A novel Information-Driven Strategy for Optimal Regression Assessment
This provides a principled alternative to conventional metrics for assessing regression models, addressing a fundamental challenge in machine learning evaluation.
The paper tackles the problem of evaluating regression algorithms without access to the true data-generating mechanism by introducing the Information Teacher, a data-driven framework that uses Shannon mutual information to assess global optimality with formal guarantees, and numerical experiments confirm its ability to detect such optimality as a surrogate for ground truth loss.
In Machine Learning (ML), a regression algorithm aims to minimize a loss function based on data. An assessment method in this context seeks to quantify the discrepancy between the optimal response for an input-output system and the estimate produced by a learned predictive model (the student). Evaluating the quality of a learned regressor remains challenging without access to the true data-generating mechanism, as no data-driven assessment method can ensure the achievability of global optimality.
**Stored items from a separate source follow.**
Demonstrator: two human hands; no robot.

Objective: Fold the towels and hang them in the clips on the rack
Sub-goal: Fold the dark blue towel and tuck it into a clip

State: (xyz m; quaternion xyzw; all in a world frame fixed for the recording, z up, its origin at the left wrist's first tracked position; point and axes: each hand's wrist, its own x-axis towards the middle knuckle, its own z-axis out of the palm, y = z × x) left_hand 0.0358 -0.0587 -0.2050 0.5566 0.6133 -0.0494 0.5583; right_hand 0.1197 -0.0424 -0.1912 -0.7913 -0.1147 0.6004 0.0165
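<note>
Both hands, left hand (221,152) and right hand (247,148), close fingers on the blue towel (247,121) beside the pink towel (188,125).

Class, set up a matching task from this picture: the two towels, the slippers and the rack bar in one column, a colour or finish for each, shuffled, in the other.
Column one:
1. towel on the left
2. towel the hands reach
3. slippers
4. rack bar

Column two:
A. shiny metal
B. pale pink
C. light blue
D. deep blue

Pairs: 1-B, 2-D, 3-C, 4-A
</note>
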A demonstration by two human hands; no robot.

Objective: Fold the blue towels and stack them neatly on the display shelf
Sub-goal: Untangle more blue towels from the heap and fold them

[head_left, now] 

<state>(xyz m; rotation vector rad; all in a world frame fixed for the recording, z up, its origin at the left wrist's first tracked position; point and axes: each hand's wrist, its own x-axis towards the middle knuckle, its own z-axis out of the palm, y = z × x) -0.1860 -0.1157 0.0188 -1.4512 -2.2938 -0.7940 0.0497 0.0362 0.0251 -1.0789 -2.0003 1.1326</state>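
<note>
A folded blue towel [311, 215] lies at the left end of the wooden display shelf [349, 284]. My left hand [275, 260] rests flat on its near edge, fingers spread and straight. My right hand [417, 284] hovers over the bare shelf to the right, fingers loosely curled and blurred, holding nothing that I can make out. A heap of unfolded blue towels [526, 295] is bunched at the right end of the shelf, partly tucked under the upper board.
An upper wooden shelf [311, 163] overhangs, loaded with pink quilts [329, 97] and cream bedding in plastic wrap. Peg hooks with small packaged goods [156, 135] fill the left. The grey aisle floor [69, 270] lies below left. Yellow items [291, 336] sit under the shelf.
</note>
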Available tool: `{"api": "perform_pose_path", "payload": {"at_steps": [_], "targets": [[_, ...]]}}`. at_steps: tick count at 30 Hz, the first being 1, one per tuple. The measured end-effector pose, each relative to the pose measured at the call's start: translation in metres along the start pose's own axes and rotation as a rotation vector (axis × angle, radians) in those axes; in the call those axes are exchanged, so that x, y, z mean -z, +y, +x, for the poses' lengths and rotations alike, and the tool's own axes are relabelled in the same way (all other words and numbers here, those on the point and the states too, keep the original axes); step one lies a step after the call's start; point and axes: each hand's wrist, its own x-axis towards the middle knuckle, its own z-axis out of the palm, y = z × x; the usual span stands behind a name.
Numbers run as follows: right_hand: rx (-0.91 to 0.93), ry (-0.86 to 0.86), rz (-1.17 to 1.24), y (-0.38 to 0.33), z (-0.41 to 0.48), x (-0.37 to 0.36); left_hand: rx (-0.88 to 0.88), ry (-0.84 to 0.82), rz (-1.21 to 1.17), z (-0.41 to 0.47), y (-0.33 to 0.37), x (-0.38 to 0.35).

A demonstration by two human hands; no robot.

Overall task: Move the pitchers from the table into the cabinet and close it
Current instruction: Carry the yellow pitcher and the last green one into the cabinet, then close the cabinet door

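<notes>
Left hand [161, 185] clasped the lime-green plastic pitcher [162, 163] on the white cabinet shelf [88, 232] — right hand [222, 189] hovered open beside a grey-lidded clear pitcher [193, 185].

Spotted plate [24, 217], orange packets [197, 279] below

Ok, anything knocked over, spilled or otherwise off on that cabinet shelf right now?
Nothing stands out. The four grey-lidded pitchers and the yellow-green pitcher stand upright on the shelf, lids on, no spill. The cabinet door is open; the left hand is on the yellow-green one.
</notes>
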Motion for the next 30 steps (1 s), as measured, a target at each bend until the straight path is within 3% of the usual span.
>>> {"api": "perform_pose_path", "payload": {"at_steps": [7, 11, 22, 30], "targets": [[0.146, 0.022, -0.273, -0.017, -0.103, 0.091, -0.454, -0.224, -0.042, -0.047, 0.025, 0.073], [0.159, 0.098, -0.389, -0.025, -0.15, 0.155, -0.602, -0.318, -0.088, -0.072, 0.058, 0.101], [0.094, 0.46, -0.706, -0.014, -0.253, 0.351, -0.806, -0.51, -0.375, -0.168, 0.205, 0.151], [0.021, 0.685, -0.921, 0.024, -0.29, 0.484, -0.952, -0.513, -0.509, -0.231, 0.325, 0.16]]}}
This work introduces the Information Teacher, a novel data-driven framework for evaluating regression algorithms with formal performance guarantees to assess global optimality. Our novel approach builds on estimating the Shannon mutual information (MI) between the input variables and the residuals and applies to a broad class of additive noise models. Through numerical experiments, we confirm that the Information Teacher is capable of detecting global optimality, which is aligned with the condition of zero estimation error with respect to the -- inaccessible, in practice -- true model, working as a surrogate measure of the ground truth assessment loss and offering a principled alternative to conventional empirical performance metrics.